Concetti Chiave
- Il principio di autodeterminazione consente a ogni popolo di avere un proprio governo, rivendicabile in situazioni di dominazione coloniale, segregazione razziale o occupazione straniera.
- L'autodeterminazione si distingue in interna, che riguarda la formazione di un governo autonomo da parte di un popolo libero, ed esterna, che implica la richiesta di indipendenza da parte di un popolo dominato.
- La controversia delle isole Falkland evidenzia la complessità del riconoscimento dell'autodeterminazione, con rivendicazioni di Spagna e Argentina contrastanti con il desiderio della popolazione britannica di mantenere la cittadinanza.
- La giurisdizione della Corte Internazionale di Giustizia si basa sul consenso delle parti coinvolte, indipendentemente dagli obblighi erga omnes o di natura diplomatica.
- La violazione dello ius cogens erga omnes richiede la cooperazione di tutti gli stati membri delle Nazioni Unite per porre fine alla situazione di violazione.
Il principio di autodeterminazione
Il riconoscimento giuridico dell’identità di ogni soggetto di diritto internazionale può essere perseguito mediante l’applicazione del principio di autodeterminazione dei popoli. Per comprendere le implicazioni di tale concetto sulla base del diritto internazionale è fondamentale operare una distinzione tra autodeterminazione interna e autodeterminazione esterna.
Autodeterminazione interna ed esterna
L’autodeterminazione è il diritto di ciascun popolo ad avere un proprio governo, cioè ad autodeterminarsi. Il diritto di autodeterminazione può essere rivendicato dai popoli che sono soggetti a dominazione coloniale, segregazione razziale o ad un’occupazione straniera. Nel caso in cui sussista una di queste tre ipotesi, il popolo interessato può richiedere lo stato di indipendenza o di essere aggregato a uno stato già esistente. Queste due possibilità riguardano l’autodeterminazione esterna, cioè la richiesta da parte di un popolo assoggettato o dominato di ottenere una propria identità. L’autodeterminazione interna riguarda invece la possibilità di un popolo libero di formare un proprio governo autonomo. Il riconoscimento del diritto di autodeterminazione risulta spesso di difficile interpretazione.
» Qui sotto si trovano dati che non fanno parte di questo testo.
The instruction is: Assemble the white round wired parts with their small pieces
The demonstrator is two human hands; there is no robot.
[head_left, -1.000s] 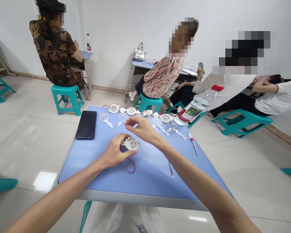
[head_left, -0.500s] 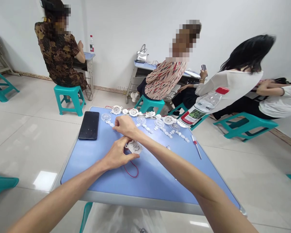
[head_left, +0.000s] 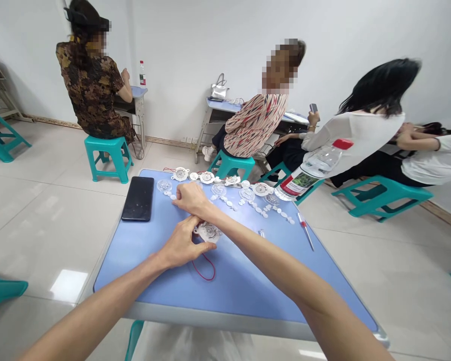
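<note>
My left hand (head_left: 181, 244) is shut on a round white plastic unit (head_left: 208, 232), and a loop of thin red wire (head_left: 203, 269) hangs from it onto the blue table (head_left: 143, 271). My right hand (head_left: 191, 199) lies across above it, with fingers bunched near the small white discs (head_left: 171, 194). Its thumb side is close to the unit, and I cannot tell if it pinches a small piece. Along the far edge runs a row of white round units (head_left: 206, 176) and clear plastic domes (head_left: 218, 190).
A black smartphone (head_left: 137, 198) lies left of my hands. A small screwdriver (head_left: 306, 233) and a clear bottle with a red cap (head_left: 315, 169) are at the right. Several people (head_left: 256, 120) sit on teal stools (head_left: 381, 196) beyond the table.
My right hand has moved left across the table, closer to my left hand. The white unit sits slightly more upright in my left hand, and the whole view has shifted a little.
</note>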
Controversia delle isole Falkland
È questo il caso relativo alle isole Falkland, colonia oggi britannica ma originariamente territorio prima spagnolo e poi argentino. Dopo il secondo conflitto mondiale, i Paesi dai quali tali territori erano stati distaccati in epoca coloniale (Spagna e Argentina) hanno rivendicato la proprietà delle isole. La popolazione britannica stanziata nel territorio, però, ha sempre manifestato la volontà di mantenere la cittadinanza britannica. Tale controversia, tutt’oggi irrisolta, risulta estremamente complessa a causa dell’effetto che ognuna delle due decisioni produrrebbe.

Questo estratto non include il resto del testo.